Multilevel models are particularly suitable for research projects where participant data is organized at more than one level, *i.e.* nested data. Units of analysis are usually individuals (at a lower level) that are nested in contextual/aggregate units (at a higher level). An example is when we are measuring the performance of individuals and we have additional information about belonging to different groups such as sex, age group, hierarchical level, educational level or housing status.

There is a main assumption that cannot be violated in multilevel models which is **exchangeability** (de Finetti, 1974; Nau, 2001). Yes, this is the same assumption that we discussed in 2. **What is Bayesian Statistics?**. This assumption assumes that groups are exchangeable. The figure below shows a graphical representation of the exchangeability. The groups shown as "cups" that contain observations shown as "balls". If in the model's inferences, this assumption is violated, then multilevel models are not appropriate. This means that, since there is no theoretical justification to support exchangeability, the inferences of the multilevel model are not robust and the model can suffer from several pathologies and should not be used for any scientific or applied analysis.

*Exchangeability – Images from Michael Betancourt*

## Hyperpriors

As the priors of the parameters are sampled from another prior of the hyperparameter (upper-level's parameter), which are called **hyperpriors**. This makes one group's estimates help the model to better estimate the other groups by providing more **robust and stable estimates**.

We call the global parameters as **population effects** (or population-level effects, also sometimes called fixed effects) and the parameters of each group as **group effects** (or group-level effects, also sometimes called random effects). That is why multilevel models are also known as mixed models in which we have both fixed effects and random effects.

## Three Approaches to Multilevel Models

Multilevel models generally fall into three approaches:

**Random-intercept model**: each group receives a**different intercept**in addition to the global intercept.**Random-slope model**: each group receives**different coefficients**for each (or a subset of) independent variable(s) in addition to a global intercept.**Random-intercept-slope model**: each group receives**both a different intercept and different coefficients**for each independent variable in addition to a global intercept.
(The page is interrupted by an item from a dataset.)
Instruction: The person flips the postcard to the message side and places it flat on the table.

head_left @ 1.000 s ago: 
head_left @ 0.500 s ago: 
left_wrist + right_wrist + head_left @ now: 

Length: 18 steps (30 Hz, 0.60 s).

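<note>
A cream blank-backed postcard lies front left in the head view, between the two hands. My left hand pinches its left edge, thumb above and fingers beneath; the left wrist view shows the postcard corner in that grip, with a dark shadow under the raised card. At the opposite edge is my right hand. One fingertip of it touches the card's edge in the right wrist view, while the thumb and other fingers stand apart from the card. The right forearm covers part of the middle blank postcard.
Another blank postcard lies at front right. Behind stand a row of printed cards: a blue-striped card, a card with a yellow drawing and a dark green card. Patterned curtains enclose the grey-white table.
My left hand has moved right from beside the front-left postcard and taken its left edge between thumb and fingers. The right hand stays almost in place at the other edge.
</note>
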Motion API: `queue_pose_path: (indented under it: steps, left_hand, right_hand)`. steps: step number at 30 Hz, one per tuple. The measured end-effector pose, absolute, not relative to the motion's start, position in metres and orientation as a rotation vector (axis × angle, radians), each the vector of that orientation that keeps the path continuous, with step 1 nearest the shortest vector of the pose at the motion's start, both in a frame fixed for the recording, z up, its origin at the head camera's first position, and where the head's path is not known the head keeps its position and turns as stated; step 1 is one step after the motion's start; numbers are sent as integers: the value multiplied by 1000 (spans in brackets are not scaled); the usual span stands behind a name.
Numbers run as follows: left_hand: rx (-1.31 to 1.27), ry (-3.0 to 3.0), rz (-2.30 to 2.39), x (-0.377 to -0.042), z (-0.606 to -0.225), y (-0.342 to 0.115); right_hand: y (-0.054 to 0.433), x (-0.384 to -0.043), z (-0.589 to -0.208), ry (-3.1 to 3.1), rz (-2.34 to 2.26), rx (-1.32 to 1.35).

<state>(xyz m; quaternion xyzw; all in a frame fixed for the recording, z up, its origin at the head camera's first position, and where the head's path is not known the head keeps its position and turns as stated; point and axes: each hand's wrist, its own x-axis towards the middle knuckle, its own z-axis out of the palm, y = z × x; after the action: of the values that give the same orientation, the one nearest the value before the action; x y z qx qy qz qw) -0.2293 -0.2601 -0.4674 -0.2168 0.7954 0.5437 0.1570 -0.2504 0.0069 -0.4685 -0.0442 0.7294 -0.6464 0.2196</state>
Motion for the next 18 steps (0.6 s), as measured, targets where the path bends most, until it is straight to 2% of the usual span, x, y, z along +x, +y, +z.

### Random-Intercept Model

The first approach is the **random-intercept model** in which we specify a different intercept for each group, in addition to the global intercept. These group-level intercepts are sampled from a hyperprior.

To illustrate a multilevel model, I will use the linear regression example with a Gaussian/normal likelihood function. Mathematically a Bayesian multilevel random-slope linear regression model is:

\[ \begin{aligned} \mathbf{y} &\sim \text{Normal}\left( \alpha + \alpha_j + \mathbf{X} \cdot \boldsymbol{\beta}, \sigma \right) \\ \alpha &\sim \text{Normal}(\mu_\alpha, \sigma_\alpha) \\ \alpha_j &\sim \text{Normal}(0, \tau) \\ \boldsymbol{\beta} &\sim \text{Normal}(\mu_{\boldsymbol{\beta}}, \sigma_{\boldsymbol{\beta}}) \\ \tau &\sim \text{Cauchy}^+(0, \psi_{\alpha})\\ \sigma &\sim \text{Exponential}(\lambda_\sigma) \end{aligned} \]The priors on the global intercept \(\alpha\), global coefficients \(\boldsymbol{\beta}\) and error \(\sigma\), along with the Gaussian/normal likelihood on \(\mathbf{y}\) are the same as in the linear regression model. But now we have **new parameters**. The first are the **group intercepts** prior \(\alpha_j\) that denotes that every group \(1, 2, \dots, J\) has its own intercept sampled from a normal distribution centered on 0 with a standard deviation \(\psi_\alpha\). This group intercept is added to the linear predictor inside the Gaussian/normal likelihood function. The **group intercepts' standard deviation** \(\tau\) have a hyperprior (being a prior of a prior) which is sampled from a positive-constrained Cauchy distribution (a special case of the Student-\(t\) distribution with degrees of freedom \(\nu = 1\)) with mean 0 and standard deviation \(\sigma_\alpha\). This makes the group-level intercept's dispersions being sampled from the same parameter \(\tau\) which allows the model to use information from one group intercept to infer robust information regarding another group's intercept dispersion and so on.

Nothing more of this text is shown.